Home Improvement Tips & Insights | Excel Roofing Blog

Hail Damage to Windows

Written by Henry Bretz | Jun 1, 2026 11:41:05 AM

Does Homeowners Insurance Cover Hail Damage to Windows?

 Yes. When hail damages your windows, a standard homeowners policy generally covers it, the same way it covers your roof and siding. That includes the glass, the window screens, and the cladding around the frame. As always, the specifics depend on your policy, and your carrier and its adjuster make the final call, so treat this as general guidance rather than insurance advice.

What Hail Actually Damages on a Window 

 A window is more than just glass, and hail can hit several parts of it:

  •  The glass. Hard, wind driven hail can crack or shatter a pane outright.

  • The frame. Large hail can dent or crack the frame, particularly on vinyl windows.

  • The cladding. This is the exterior covering, usually aluminum or vinyl, that wraps and protects the window's frame and sash. Because it faces the weather, the cladding is often the first and most commonly damaged part, showing dents or fractures from hail. It is also one of the less expensive components.

  • The screens. Hail commonly tears or punctures window screens, which is a quick visual clue that a storm hit hard.

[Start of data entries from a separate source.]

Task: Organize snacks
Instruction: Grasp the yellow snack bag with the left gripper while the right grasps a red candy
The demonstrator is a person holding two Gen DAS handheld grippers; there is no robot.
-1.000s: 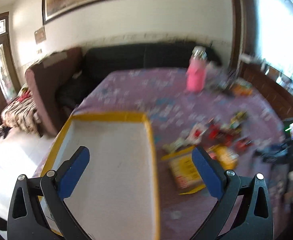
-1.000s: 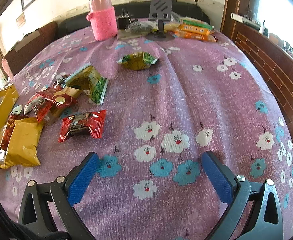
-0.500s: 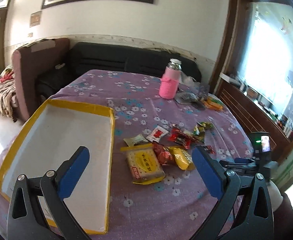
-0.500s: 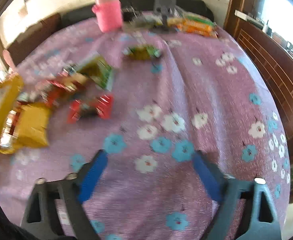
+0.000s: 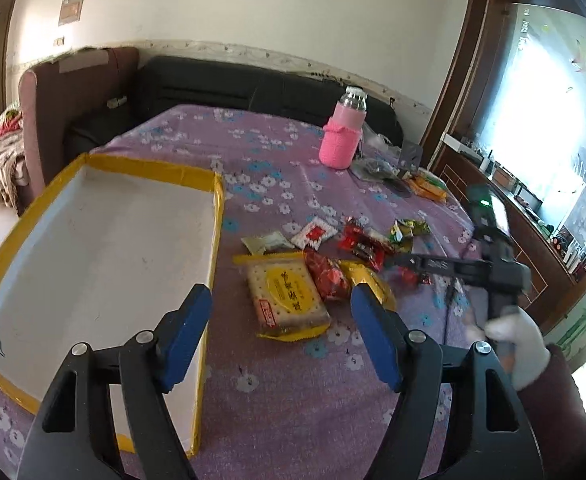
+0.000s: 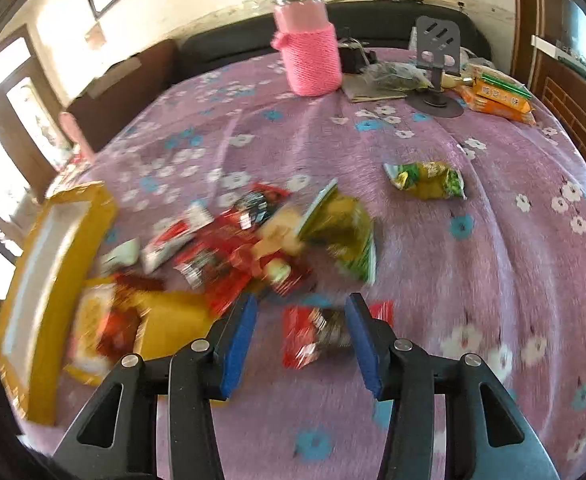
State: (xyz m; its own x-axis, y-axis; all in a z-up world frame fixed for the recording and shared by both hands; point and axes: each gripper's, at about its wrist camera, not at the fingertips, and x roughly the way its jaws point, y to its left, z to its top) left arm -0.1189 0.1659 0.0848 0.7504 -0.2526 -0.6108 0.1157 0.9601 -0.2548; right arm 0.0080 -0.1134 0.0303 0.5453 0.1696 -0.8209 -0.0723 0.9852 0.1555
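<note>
Your right tool (image 6: 301,336) has just been closing around the red packet (image 6: 317,338) near the pile's right edge — pads not yet touching. Left tool (image 5: 281,336) unclenched, empty. Crinkly foil may slip — seat deeper.

Cracker pack (image 5: 287,297), between left tongs' tips: yellow oval label, dark characters, not legible. Orange packs (image 6: 499,98), far right beyond right tongs: print unreadable.
</note>
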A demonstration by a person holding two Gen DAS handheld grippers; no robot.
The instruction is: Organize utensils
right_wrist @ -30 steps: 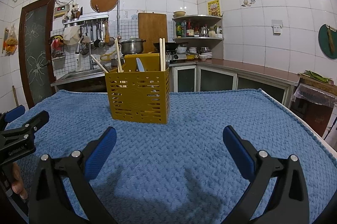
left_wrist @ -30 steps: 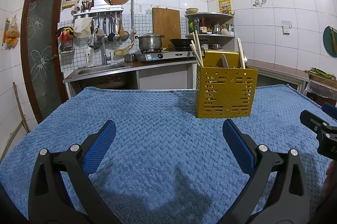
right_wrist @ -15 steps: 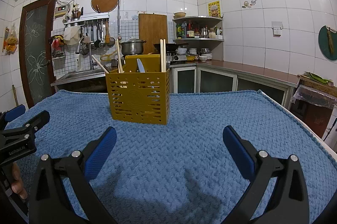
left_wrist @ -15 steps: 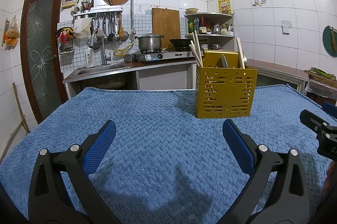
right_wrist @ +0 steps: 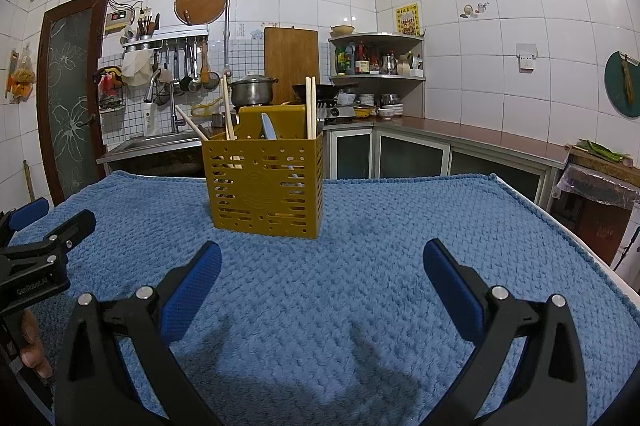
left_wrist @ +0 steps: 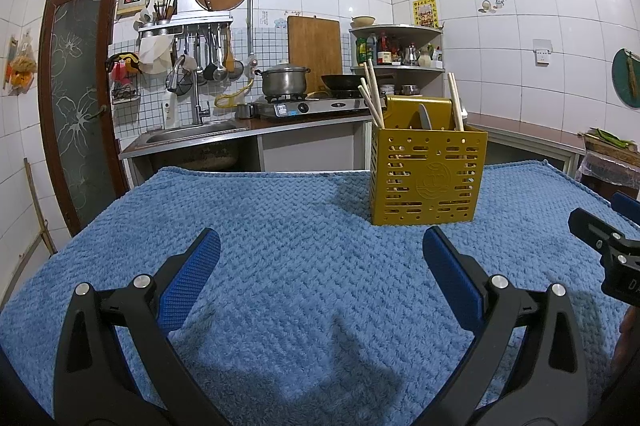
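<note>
left gripper: I'm holding it spread wide, nothing between the pads, hovering low over the blue towel on the bench, short of the yellow caddy and to its left.
right gripper: also spread and empty, sitting just in front of the caddy, well apart from it.
caddy: standing upright mid-towel; chopsticks and a spoon-like piece are poking out of its top compartments.
change: basically none over the last second; both grippers are staying parked and the caddy isn't moving.
loose utensils: I'm seeing none on the towel around the caddy in either view.
read: I'm judging the sorting is either done or waiting on the next item; nothing is being carried.
risk: leaning chopsticks at the caddy's left side could snag a gripper reaching in.
</note>
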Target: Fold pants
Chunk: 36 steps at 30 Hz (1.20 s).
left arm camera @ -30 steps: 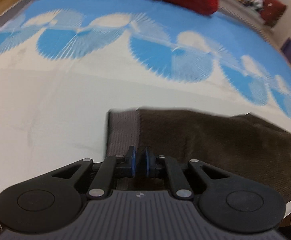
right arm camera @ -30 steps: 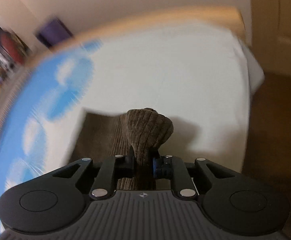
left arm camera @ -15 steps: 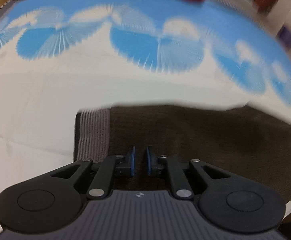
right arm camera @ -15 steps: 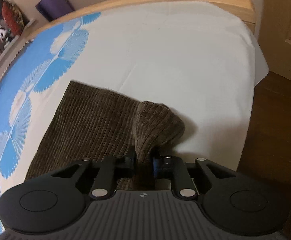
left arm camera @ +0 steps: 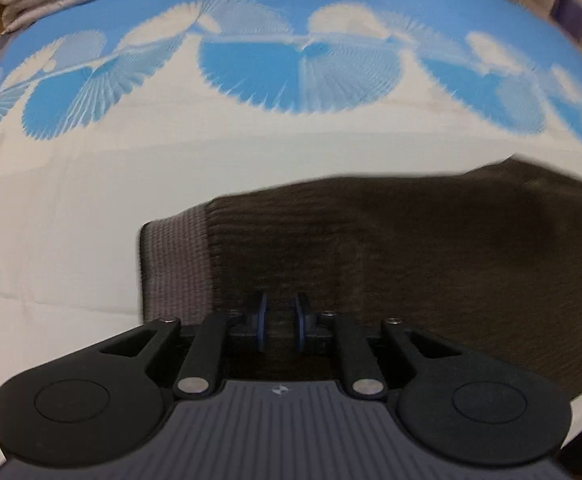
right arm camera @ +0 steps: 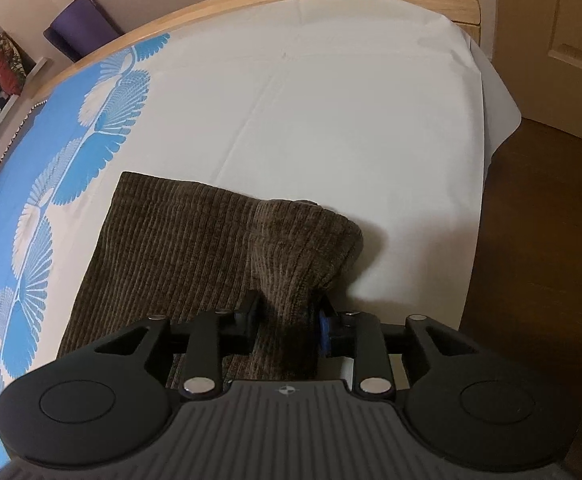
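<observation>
Pants (left arm camera: 411, 248) lie flat on the bed (right arm camera: 351, 100), seemingly folded lengthwise already. My right gripper (right arm camera: 287, 320) is clamped on a bunched end; my left gripper (left arm camera: 279, 322) stands slightly apart over the cloth. I judge the crosswise fold remains.

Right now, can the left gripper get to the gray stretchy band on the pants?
Probably yes. The left gripper sits over the brown pants, beside the gray waistband, and nothing lies between them.
</observation>
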Available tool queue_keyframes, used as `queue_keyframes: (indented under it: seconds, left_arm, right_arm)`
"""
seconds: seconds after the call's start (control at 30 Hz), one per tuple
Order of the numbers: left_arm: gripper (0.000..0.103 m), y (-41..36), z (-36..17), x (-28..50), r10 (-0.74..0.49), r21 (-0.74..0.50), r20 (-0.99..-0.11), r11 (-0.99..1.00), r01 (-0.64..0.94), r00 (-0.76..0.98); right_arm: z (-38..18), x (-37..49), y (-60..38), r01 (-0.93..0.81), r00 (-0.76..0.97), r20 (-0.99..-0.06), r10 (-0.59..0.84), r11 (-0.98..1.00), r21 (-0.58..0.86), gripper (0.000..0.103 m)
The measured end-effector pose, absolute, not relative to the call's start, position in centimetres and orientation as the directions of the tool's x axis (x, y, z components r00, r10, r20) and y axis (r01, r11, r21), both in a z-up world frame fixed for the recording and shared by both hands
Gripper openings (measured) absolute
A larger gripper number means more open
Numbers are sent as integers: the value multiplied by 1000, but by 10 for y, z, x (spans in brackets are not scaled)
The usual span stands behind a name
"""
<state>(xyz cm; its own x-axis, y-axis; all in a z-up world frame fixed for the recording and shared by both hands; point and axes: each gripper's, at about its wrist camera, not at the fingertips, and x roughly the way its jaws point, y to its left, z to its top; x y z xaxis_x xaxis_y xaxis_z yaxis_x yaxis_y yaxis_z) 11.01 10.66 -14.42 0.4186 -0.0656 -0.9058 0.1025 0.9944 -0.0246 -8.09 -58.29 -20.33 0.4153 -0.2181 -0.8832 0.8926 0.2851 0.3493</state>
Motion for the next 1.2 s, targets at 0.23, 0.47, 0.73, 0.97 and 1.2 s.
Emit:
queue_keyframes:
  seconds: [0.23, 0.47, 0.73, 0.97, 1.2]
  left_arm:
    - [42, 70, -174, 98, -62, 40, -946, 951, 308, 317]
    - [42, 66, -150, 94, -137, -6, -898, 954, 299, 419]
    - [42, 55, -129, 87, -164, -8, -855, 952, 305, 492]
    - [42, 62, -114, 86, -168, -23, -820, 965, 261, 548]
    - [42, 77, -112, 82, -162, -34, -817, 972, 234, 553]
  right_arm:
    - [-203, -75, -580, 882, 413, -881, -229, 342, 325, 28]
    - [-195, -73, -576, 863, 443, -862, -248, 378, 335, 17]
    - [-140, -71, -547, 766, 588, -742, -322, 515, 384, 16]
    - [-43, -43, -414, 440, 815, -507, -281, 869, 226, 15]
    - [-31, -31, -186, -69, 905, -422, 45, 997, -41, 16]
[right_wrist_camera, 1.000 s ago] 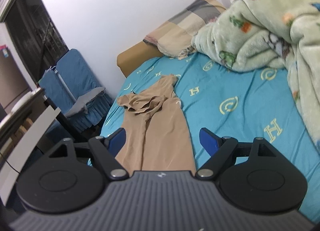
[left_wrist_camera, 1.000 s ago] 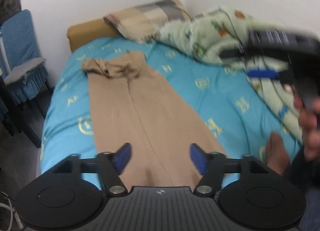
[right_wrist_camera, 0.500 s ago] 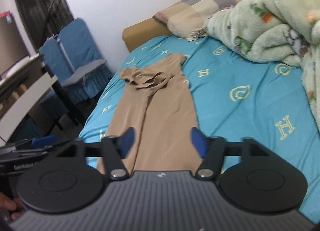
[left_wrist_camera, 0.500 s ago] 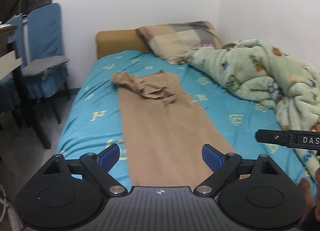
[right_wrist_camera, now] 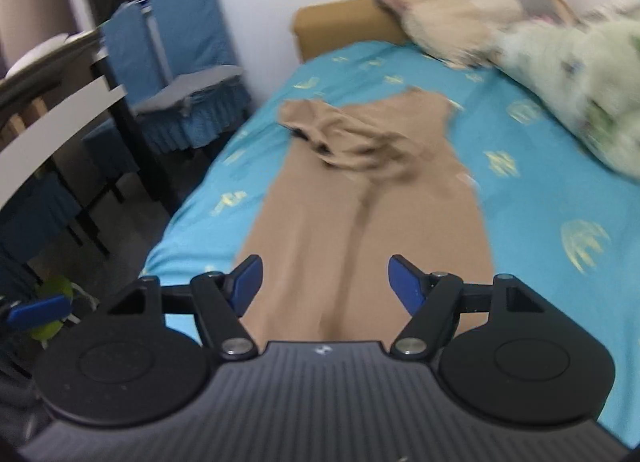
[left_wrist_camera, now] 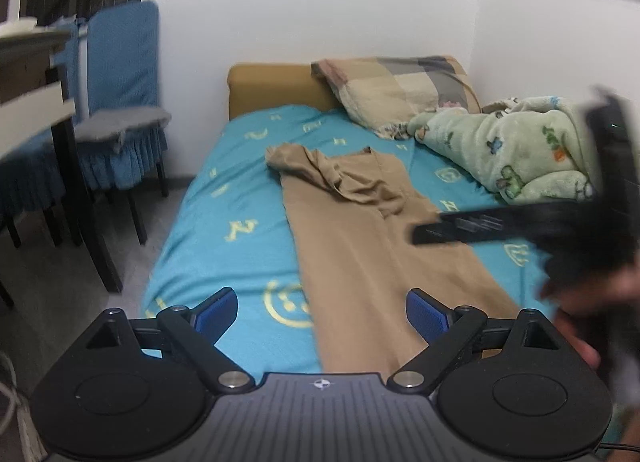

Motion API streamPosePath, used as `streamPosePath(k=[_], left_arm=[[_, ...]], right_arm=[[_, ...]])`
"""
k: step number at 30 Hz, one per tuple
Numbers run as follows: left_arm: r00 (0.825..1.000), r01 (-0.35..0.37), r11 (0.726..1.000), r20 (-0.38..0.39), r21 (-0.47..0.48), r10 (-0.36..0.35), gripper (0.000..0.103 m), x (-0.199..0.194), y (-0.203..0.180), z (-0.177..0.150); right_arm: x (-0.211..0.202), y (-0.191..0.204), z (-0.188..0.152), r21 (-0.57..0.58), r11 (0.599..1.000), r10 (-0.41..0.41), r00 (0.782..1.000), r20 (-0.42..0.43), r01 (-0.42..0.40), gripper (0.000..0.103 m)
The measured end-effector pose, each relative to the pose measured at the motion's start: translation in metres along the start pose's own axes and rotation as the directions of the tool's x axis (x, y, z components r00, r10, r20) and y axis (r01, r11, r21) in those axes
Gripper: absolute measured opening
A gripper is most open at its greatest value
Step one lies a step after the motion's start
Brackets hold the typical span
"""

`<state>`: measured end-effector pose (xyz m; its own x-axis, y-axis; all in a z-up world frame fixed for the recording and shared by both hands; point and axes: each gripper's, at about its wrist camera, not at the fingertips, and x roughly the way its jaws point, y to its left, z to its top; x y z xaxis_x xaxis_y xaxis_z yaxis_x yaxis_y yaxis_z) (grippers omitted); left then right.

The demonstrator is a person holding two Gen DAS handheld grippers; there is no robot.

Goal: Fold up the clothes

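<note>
The trousers (left_wrist_camera: 360,254) are laid lengthwise down the middle of the bed (left_wrist_camera: 224,229), the 2 legs side by side and flat toward the cameras, the waist end bunched and rumpled at the far end, short of the pillow (left_wrist_camera: 400,89). A blanket (left_wrist_camera: 516,149) is heaped well apart on the right.

The left gripper (left_wrist_camera: 320,314) is held with its jaws wide and nothing between them; only the near part of the trousers is seen past them. The right gripper (right_wrist_camera: 324,282) is opening, its jaws also empty above the legs.

The cloth is judged thin, light and limp, probably stretchy: it would sag and slide when lifted, and a single layer could be missed by the pads. Hold is best taken at the 2 near leg ends, 1 per gripper, both layers pinched at the outer edges. The bunched waist would likely need smoothing before any fold.
</note>
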<state>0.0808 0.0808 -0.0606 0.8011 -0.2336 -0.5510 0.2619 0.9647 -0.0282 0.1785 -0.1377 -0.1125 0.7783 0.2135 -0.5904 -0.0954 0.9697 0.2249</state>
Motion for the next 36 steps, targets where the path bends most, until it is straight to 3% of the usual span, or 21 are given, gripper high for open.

 A quick note on terminology, since this one trips people up. The cladding is the protective skin over the window's exterior. The thin strip that actually holds the glass in place within the sash is a separate piece called the glazing bead. Both sit near the glass, but they do different jobs.

The Telltale Sign of a Broken Seal: Fog Between the Panes

 Most modern windows are double or triple pane, known in the trade as an insulated glass unit, or IGU. The space between the panes is sealed and filled with an inert gas like argon that boosts insulation.

When hail strikes a window, the impact and flexing can break that seal. The clearest symptom is moisture or fog that appears between the two panes of glass, a haze you cannot wipe away from either side because it is trapped inside. Once the seal fails, the argon escapes, the window loses insulating value, and the fogging only gets worse over time. If you see that cloudy film between the panes after a storm, the seal is gone.

Repaired or Replaced? Pane Versus Whole Window

Whether your insurer pays to fix part of the window or replace the whole thing depends on what is damaged.

If only the glass or the sealed unit is compromised, the insulated glass unit can often be replaced while keeping the existing frame, which is far cheaper than a full window. If the frame or cladding itself is dented or cracked, a full window replacement is more likely to be warranted. Adjusters also weigh whether damage is cosmetic or functional. A dent that does not affect how the window opens, closes, or seals may be treated as cosmetic, while broken glass or a failed seal is functional damage.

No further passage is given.